I am really hoping to use Presto in an ETL pipeline on AWS EMR, but I am having trouble configuring it to fully utilize the cluster's resources. This cluster would exist solely for this one query, and nothing more, then die. Thus, I would like to claim the maximum available memory for each node and the one query by increasing query.max-memory-per-node
and query.max-memory
. I can do this when I'm configuring the cluster by adding these settings in the "Edit software settings" box of the cluster creation view in the AWS console. But the Presto server doesn't start, reporting in the server.log file an IllegalArgumentException, saying that max-memory-per-node exceeds the useable heap space (which, by default, is far too small for my instance type and use case).
I have tried to use the session setting set session resource_overcommit=true
, but that only seems to override query.max-memory, not query.max-memory-per-node, because in the Presto UI, I see that very little of the available memory on each node is being used for the query.

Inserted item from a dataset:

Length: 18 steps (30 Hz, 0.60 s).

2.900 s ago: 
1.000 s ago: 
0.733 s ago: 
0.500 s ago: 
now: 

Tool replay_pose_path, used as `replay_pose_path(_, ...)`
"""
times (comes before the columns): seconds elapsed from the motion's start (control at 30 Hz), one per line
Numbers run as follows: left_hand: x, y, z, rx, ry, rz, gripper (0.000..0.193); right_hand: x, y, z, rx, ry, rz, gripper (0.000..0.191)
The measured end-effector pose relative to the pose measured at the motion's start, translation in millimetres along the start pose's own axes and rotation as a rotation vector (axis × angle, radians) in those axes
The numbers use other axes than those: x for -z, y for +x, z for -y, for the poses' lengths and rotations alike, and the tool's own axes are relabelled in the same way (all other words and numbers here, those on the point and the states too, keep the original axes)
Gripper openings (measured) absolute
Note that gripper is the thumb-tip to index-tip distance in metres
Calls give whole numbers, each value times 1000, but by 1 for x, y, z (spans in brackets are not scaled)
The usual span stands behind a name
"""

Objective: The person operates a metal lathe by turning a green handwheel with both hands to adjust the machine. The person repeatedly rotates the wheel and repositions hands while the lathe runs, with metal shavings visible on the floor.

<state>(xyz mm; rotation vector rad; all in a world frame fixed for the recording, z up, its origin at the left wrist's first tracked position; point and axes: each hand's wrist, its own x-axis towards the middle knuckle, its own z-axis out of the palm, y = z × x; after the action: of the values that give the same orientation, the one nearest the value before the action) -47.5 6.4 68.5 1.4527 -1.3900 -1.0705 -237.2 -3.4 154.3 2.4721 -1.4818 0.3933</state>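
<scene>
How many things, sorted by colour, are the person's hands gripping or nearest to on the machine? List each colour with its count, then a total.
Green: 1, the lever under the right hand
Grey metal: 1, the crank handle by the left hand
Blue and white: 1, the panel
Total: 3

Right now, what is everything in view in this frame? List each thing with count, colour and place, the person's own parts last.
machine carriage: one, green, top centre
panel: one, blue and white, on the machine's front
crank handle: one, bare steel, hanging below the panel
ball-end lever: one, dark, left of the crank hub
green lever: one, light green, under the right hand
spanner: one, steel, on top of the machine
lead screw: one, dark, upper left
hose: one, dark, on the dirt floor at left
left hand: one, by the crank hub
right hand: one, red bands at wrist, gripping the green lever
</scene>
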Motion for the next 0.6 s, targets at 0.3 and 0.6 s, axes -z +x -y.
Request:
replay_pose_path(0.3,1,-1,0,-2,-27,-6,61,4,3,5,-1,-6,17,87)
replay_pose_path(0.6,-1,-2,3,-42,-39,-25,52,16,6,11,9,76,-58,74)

Through Google, I've been led to believe that I need to also increase the JVM heap size by changing the -Xmx and -Xms properties in /etc/presto/conf/jvm.config, but it says here (http://docs.aws.amazon.com/emr/latest/ReleaseGuide/emr-presto.html) that it is not possible to alter the JVM settings in the cluster creation phase.
To change these properties after the EMR cluster is active and the Presto server has been started, do I really have to manually ssh into each node and alter jvm.config and config.properties, and restart the Presto server? While I realize it'd be possible to manually install Presto with a custom configuration on an EMR cluster through a bootstrap script or something, this would really be a deal-breaker.
Is there something I'm missing here? Is there not an easier way to make Presto allocate all of a cluster to one query?
As advertised, increasing query.max-memory-per-node
, and also by necessity the -Xmx
property, indeed cannot be achieved on EMR until after Presto has already started with the default options. To increase these, the jvm.config and config.properties found in /etc/presto/conf/ have to be changed, and the Presto server restarted on each node (core and coordinator).
One can do this with a bootstrap script using commands like
sudo sed -i "s/query.max-memory-per-node=.*GB/query.max-memory-per-node=20GB/g" /etc/presto/conf/config.properties
sudo restart presto-server
and similarly for /etc/presto/jvm.conf. The only caveats are that one needs to include the logic in the bootstrap action to execute only after Presto has been installed, and that the server on the coordinating node needs to be restarted last (and possibly with different settings if the master node's instance type is different than the core nodes).
You might also need to change resources.reserved-system-memory
from the default by specifying a value for it in config.properties. By default, this value is .4*(Xmx value), which is how much memory is claimed by Presto for the system pool. In my case, I was able to safely decrease this value and give more memory to each node for executing the query.